■ Work order: If a line contains "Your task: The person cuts", it is the last one to write out; begin with the first line of the records and copy each exactly.

Records from a data source

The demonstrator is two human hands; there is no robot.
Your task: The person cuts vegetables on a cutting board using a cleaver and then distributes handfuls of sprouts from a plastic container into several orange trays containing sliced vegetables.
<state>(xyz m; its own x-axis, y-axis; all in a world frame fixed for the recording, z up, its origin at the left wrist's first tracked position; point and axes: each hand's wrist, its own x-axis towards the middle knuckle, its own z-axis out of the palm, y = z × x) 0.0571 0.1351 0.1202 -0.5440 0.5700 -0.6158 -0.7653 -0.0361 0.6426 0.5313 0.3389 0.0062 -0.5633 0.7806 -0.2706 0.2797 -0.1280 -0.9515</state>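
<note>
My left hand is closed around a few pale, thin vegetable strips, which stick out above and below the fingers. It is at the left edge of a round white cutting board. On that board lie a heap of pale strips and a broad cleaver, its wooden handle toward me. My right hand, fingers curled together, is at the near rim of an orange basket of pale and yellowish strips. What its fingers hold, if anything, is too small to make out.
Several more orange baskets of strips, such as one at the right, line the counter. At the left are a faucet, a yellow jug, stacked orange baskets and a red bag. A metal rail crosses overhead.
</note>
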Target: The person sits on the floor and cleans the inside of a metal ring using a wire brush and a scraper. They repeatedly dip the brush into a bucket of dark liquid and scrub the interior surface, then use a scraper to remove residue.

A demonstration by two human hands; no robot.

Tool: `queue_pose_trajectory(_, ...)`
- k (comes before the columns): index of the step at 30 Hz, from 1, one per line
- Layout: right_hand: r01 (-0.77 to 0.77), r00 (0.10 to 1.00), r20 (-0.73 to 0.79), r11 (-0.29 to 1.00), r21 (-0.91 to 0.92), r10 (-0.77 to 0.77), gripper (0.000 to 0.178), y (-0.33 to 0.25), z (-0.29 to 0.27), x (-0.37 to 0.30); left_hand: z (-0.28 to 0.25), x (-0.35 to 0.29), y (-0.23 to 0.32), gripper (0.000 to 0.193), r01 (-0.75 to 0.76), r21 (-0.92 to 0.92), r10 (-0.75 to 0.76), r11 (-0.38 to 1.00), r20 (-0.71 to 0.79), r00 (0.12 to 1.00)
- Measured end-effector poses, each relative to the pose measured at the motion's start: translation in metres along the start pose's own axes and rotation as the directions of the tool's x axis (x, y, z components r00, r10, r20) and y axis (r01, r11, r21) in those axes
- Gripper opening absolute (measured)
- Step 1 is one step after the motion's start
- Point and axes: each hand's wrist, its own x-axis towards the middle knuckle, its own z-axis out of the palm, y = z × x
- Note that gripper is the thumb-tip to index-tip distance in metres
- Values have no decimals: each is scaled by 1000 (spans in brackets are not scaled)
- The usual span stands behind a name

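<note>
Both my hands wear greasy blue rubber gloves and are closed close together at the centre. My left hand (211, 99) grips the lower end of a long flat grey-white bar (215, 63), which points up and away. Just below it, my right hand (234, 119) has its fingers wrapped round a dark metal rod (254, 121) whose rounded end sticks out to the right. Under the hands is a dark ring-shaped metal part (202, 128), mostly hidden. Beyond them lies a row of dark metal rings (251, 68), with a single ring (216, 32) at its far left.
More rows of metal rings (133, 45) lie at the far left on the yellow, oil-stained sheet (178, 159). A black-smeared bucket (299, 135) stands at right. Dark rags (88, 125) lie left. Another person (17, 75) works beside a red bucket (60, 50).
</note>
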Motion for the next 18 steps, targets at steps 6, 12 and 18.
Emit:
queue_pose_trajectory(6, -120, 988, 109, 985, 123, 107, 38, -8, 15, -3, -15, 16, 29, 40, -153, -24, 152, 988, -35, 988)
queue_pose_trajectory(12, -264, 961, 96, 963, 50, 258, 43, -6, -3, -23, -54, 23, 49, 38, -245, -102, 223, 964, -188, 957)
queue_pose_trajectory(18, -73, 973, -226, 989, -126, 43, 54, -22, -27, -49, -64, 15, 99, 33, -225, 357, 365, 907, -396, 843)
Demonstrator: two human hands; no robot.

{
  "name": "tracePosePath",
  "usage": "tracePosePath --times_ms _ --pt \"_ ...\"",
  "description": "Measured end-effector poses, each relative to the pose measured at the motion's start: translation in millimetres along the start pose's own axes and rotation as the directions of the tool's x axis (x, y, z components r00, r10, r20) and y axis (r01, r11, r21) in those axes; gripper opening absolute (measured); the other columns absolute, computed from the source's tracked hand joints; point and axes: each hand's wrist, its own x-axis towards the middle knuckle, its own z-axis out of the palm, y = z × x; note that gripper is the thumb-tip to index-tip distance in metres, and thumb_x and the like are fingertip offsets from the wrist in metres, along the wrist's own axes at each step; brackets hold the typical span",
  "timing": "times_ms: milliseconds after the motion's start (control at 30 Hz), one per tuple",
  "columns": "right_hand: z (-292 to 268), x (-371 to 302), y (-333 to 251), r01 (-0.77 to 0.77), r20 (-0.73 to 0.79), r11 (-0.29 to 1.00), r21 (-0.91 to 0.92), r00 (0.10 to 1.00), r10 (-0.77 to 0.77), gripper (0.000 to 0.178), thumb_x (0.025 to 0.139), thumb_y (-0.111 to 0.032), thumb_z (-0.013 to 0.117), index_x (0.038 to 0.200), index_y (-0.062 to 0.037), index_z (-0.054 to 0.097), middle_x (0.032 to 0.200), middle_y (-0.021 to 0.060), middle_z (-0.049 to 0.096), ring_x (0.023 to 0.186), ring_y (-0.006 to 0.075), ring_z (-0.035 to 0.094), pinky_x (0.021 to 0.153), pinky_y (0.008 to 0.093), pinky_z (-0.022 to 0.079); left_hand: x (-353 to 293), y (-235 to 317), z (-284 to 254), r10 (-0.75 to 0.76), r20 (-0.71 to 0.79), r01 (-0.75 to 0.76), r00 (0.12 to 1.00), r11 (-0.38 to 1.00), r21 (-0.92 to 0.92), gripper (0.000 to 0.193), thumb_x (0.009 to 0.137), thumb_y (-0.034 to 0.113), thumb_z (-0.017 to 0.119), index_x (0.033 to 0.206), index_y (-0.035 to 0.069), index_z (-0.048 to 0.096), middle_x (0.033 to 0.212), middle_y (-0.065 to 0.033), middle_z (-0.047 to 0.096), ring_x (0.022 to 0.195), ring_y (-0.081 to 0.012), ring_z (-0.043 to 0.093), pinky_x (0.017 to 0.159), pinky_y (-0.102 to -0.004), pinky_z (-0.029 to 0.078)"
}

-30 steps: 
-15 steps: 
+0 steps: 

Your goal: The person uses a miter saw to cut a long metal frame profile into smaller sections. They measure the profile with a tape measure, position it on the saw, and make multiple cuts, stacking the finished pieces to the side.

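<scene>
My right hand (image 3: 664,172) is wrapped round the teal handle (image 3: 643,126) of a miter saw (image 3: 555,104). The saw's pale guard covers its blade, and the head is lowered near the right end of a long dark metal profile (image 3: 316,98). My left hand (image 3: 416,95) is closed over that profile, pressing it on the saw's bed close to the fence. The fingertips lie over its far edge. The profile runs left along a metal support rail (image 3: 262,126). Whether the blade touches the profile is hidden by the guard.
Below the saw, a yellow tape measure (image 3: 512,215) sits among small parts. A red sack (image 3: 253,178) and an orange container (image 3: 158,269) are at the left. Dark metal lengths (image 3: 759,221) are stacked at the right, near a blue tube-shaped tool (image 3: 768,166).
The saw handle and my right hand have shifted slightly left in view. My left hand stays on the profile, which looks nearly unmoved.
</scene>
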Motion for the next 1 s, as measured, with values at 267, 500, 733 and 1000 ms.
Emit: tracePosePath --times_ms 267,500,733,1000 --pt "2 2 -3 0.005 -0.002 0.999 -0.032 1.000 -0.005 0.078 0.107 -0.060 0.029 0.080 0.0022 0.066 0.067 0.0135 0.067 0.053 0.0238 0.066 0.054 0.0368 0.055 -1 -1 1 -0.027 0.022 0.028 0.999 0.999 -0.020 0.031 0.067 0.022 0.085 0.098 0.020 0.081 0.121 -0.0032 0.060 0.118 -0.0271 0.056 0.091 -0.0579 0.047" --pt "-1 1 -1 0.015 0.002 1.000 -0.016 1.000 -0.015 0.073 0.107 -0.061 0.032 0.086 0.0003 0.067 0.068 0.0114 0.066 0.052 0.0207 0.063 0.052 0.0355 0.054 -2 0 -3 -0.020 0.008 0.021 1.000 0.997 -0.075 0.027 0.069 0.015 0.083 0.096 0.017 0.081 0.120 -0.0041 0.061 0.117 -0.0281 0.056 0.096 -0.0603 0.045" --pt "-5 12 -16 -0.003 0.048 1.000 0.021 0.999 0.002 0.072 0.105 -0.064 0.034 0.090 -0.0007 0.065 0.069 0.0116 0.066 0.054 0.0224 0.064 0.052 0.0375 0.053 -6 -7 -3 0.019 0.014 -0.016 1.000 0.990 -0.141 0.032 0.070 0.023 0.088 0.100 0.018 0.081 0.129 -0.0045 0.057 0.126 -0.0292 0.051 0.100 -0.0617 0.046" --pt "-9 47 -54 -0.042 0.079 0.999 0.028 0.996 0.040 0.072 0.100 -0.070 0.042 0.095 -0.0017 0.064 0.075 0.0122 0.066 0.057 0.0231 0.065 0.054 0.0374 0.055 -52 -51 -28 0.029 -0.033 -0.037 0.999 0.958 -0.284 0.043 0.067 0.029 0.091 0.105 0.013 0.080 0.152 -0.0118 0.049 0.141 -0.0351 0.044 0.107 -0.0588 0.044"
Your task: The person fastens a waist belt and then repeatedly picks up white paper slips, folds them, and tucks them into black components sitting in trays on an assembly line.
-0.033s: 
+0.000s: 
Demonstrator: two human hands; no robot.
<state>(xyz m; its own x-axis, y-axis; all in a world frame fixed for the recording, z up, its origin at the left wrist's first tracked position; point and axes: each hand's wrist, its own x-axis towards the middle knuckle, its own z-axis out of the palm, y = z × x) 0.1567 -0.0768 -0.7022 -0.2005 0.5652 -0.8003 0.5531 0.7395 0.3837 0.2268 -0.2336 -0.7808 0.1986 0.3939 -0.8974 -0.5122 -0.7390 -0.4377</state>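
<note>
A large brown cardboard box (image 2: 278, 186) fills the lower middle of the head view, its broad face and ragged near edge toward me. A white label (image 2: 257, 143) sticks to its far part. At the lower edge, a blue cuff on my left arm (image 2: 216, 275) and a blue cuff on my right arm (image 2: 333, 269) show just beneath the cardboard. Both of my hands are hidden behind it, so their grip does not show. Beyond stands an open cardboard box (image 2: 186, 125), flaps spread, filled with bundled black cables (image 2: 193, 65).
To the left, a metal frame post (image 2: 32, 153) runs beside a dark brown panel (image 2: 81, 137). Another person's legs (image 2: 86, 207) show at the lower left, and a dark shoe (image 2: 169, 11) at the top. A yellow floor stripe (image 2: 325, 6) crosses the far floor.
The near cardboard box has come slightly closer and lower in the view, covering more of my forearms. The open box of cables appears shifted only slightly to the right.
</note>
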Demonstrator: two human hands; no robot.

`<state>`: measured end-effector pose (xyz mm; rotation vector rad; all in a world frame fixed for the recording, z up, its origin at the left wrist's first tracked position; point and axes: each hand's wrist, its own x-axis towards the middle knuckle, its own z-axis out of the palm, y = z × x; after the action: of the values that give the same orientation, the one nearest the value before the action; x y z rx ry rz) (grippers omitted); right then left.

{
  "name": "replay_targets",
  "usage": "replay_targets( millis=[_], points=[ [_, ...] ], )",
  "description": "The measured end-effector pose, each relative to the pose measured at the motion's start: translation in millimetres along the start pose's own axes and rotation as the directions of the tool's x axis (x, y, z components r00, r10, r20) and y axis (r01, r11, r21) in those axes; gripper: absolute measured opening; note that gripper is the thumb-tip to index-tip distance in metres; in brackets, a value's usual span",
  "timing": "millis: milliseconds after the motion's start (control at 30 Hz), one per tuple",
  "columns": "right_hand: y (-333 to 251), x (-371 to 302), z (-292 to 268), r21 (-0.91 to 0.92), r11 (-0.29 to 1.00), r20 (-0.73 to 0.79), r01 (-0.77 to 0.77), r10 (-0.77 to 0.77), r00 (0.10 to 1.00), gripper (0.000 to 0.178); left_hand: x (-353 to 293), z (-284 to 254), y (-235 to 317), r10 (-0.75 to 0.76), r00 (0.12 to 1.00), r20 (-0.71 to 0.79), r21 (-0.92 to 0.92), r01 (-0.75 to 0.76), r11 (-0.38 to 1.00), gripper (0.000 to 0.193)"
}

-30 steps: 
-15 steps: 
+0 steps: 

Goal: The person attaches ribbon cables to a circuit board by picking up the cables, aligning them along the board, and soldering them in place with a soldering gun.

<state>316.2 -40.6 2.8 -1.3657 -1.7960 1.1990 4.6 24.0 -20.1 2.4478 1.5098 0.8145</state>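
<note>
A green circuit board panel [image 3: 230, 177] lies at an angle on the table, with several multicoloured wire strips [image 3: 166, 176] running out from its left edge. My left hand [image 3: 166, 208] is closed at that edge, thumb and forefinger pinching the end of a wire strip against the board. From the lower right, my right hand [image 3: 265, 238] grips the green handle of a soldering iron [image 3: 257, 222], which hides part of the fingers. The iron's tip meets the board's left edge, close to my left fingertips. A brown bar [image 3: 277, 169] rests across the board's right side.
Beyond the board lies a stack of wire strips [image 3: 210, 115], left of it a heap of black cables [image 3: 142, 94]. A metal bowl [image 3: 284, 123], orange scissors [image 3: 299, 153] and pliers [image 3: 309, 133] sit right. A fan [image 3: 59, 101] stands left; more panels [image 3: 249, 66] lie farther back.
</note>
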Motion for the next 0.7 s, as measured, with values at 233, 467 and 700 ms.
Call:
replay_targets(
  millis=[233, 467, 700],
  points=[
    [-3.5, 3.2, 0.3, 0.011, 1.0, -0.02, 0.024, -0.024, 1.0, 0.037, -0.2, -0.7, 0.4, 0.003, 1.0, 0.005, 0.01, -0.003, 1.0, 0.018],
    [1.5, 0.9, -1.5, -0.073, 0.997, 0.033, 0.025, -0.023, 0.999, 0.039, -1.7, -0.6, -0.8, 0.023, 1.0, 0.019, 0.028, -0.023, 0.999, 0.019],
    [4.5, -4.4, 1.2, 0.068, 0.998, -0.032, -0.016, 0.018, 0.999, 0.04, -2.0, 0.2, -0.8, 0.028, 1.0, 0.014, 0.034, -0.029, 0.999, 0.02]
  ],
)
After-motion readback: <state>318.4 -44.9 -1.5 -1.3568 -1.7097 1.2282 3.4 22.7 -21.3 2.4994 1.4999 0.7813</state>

■ Answer box:
The demonstrator is two human hands; there is no robot.
Your task: The person cuts vegetables on a cutting board using a cleaver and then distributes handfuls of sprouts from a plastic container into several orange trays containing sliced vegetables.

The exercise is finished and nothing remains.